**MATERIAL FOR THIS EXERCISE**
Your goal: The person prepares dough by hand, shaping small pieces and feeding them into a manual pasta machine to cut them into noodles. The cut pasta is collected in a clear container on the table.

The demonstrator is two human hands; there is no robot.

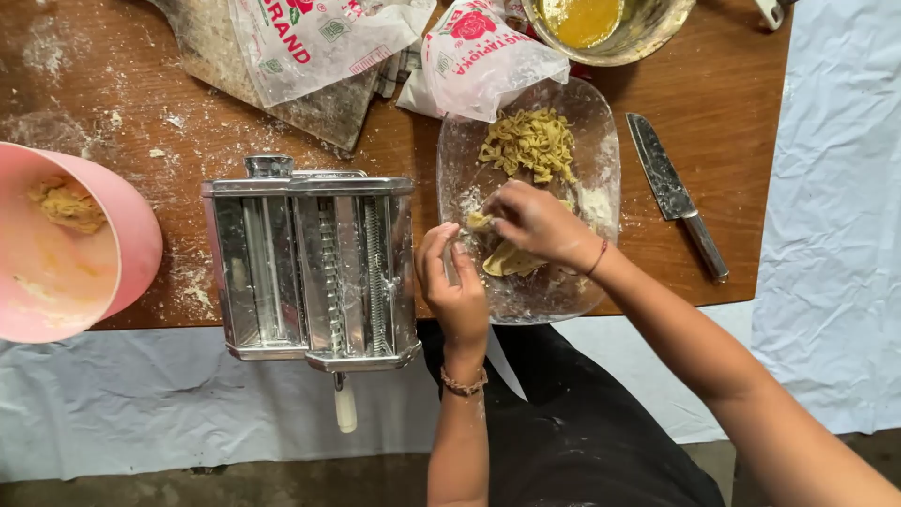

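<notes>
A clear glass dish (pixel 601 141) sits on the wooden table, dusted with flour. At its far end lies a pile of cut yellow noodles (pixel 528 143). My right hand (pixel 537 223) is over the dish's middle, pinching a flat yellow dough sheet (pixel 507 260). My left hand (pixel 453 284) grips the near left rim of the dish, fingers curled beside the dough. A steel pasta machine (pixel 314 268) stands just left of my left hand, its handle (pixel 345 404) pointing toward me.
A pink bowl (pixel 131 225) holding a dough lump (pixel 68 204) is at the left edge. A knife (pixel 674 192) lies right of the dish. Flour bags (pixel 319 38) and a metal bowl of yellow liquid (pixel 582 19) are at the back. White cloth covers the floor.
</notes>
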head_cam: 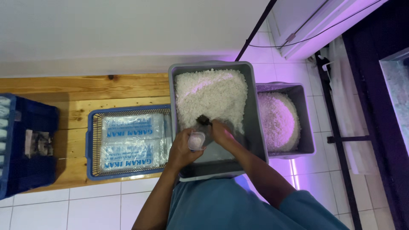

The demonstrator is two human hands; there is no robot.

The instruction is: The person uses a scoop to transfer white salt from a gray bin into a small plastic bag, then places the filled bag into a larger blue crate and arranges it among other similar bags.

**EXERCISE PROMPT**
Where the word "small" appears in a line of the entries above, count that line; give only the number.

**TASK OUTPUT**
2